» Instructions to follow
Copy the full listing, changing nothing.

--- Supplied data ---

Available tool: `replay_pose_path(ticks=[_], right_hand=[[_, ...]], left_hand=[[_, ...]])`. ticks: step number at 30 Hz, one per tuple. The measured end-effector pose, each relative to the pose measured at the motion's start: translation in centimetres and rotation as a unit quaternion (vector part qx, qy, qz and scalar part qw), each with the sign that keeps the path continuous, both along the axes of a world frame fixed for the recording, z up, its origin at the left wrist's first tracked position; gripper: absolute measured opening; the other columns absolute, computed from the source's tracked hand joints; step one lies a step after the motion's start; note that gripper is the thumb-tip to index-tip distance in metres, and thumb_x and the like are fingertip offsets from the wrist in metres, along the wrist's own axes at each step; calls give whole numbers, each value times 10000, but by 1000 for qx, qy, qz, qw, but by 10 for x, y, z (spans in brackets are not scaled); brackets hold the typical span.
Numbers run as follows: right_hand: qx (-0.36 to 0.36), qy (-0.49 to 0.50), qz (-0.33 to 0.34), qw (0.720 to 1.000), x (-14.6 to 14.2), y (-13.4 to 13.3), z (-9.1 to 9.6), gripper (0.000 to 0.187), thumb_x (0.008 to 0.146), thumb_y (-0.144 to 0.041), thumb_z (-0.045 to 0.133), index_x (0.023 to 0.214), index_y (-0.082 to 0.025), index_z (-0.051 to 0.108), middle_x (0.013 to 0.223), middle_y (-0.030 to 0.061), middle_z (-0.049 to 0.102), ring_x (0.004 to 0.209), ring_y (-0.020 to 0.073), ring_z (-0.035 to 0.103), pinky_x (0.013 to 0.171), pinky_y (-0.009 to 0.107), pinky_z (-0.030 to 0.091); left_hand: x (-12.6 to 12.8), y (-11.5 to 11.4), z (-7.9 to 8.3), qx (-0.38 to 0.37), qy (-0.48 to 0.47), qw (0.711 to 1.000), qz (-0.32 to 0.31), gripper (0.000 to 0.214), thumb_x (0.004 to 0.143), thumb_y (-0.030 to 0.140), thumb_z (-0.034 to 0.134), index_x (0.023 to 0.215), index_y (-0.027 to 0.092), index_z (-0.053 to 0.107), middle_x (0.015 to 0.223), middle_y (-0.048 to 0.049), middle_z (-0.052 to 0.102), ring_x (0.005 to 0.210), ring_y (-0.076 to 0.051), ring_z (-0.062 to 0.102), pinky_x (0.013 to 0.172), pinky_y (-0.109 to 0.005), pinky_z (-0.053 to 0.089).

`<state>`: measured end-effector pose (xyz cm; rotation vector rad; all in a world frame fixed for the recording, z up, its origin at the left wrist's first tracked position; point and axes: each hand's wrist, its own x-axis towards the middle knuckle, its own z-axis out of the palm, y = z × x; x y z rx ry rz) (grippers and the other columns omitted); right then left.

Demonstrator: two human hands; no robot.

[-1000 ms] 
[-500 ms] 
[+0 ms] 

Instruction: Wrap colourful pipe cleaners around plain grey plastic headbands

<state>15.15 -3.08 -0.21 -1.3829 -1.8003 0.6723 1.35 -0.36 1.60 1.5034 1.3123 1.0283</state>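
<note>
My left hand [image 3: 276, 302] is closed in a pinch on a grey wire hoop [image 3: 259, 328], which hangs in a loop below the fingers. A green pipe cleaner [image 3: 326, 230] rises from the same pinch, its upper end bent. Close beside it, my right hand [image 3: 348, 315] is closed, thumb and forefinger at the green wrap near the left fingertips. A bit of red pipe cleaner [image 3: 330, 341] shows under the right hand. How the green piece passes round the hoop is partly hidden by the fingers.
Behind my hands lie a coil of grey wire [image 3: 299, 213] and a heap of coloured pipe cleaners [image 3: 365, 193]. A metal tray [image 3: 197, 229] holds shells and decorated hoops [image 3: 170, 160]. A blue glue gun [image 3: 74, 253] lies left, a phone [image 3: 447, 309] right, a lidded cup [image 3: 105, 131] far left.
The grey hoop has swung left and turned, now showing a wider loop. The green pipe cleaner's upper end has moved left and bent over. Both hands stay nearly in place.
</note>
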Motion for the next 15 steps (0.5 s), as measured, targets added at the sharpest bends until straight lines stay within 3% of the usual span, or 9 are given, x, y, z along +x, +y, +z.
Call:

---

» Result below
Available tool: `replay_pose_path(ticks=[_], right_hand=[[_, ...]], left_hand=[[_, ...]])`. ticks: step number at 30 Hz, one per tuple. The measured end-effector pose, each relative to the pose measured at the motion's start: translation in centimetres and rotation as a unit quaternion (vector part qx, qy, qz and scalar part qw), each with the sign that keeps the path continuous, both along the axes of a world frame fixed for the recording, z up, its origin at the left wrist's first tracked position; gripper: absolute measured opening; the other columns absolute, computed from the source's tracked hand joints; step one lies a step after the motion's start; note that gripper is the thumb-tip to index-tip distance in metres, and thumb_x and the like are fingertip offsets from the wrist in metres, along the wrist's own axes at each step; calls give whole numbers, each value times 10000, but by 1000 for qx, qy, qz, qw, but by 10 for x, y, z (spans in brackets are not scaled); brackets hold the typical span.
Numbers run as follows: right_hand: qx (-0.36 to 0.36), qy (-0.49 to 0.50), qz (-0.33 to 0.34), qw (0.720 to 1.000), x (-14.6 to 14.2), y (-13.4 to 13.3), z (-9.1 to 9.6), gripper (0.000 to 0.187), thumb_x (0.008 to 0.146), thumb_y (-0.144 to 0.041), thumb_z (-0.045 to 0.133), index_x (0.023 to 0.214), index_y (-0.082 to 0.025), index_z (-0.051 to 0.108), middle_x (0.013 to 0.223), middle_y (-0.030 to 0.061), middle_z (-0.049 to 0.102), ring_x (0.004 to 0.209), ring_y (-0.020 to 0.073), ring_z (-0.035 to 0.103), pinky_x (0.013 to 0.171), pinky_y (-0.009 to 0.107), pinky_z (-0.030 to 0.091); left_hand: x (-12.6 to 12.8), y (-11.5 to 11.4), z (-7.9 to 8.3), qx (-0.38 to 0.37), qy (-0.48 to 0.47), qw (0.711 to 1.000), qz (-0.32 to 0.31), gripper (0.000 to 0.214), thumb_x (0.004 to 0.143), thumb_y (-0.030 to 0.140), thumb_z (-0.034 to 0.134), index_x (0.023 to 0.215), index_y (-0.027 to 0.092), index_z (-0.053 to 0.107), middle_x (0.015 to 0.223), middle_y (-0.048 to 0.049), middle_z (-0.052 to 0.102), ring_x (0.005 to 0.210), ring_y (-0.076 to 0.051), ring_z (-0.062 to 0.102), pinky_x (0.013 to 0.172), pinky_y (-0.109 to 0.005), pinky_z (-0.053 to 0.089).

`<state>`: measured end-effector pose (xyz cm; rotation vector rad; all in a world frame fixed for the recording, z up, its origin at the left wrist's first tracked position; point and axes: each hand's wrist, its own x-axis towards the middle knuckle, its own z-axis out of the palm, y = z × x; x y z rx ry rz) (grippers and the other columns omitted); right then left.

Demonstrator: two human hands; no robot.

[-1000 ms] 
[-500 ms] 
[+0 ms] 

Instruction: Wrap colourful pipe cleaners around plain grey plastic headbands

<state>15.15 -3.08 -0.21 -1.3829 -1.8003 0.6723 1.35 -0.36 1.60 1.5034 1.3123 1.0283</state>
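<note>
My left hand [image 3: 276, 302] is closed in a pinch on a grey wire hoop [image 3: 259, 328], which hangs in a loop below the fingers. A green pipe cleaner [image 3: 326, 230] rises from the same pinch, its upper end bent. Close beside it, my right hand [image 3: 348, 315] is closed, thumb and forefinger at the green wrap near the left fingertips. A bit of red pipe cleaner [image 3: 330, 341] shows under the right hand. How the green piece passes round the hoop is partly hidden by the fingers.
Behind my hands lie a coil of grey wire [image 3: 299, 213] and a heap of coloured pipe cleaners [image 3: 365, 193]. A metal tray [image 3: 197, 229] holds shells and decorated hoops [image 3: 170, 160]. A blue glue gun [image 3: 74, 253] lies left, a phone [image 3: 447, 309] right, a lidded cup [image 3: 105, 131] far left.
The grey hoop has swung left and turned, now showing a wider loop. The green pipe cleaner's upper end has moved left and bent over. Both hands stay nearly in place.
</note>
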Motion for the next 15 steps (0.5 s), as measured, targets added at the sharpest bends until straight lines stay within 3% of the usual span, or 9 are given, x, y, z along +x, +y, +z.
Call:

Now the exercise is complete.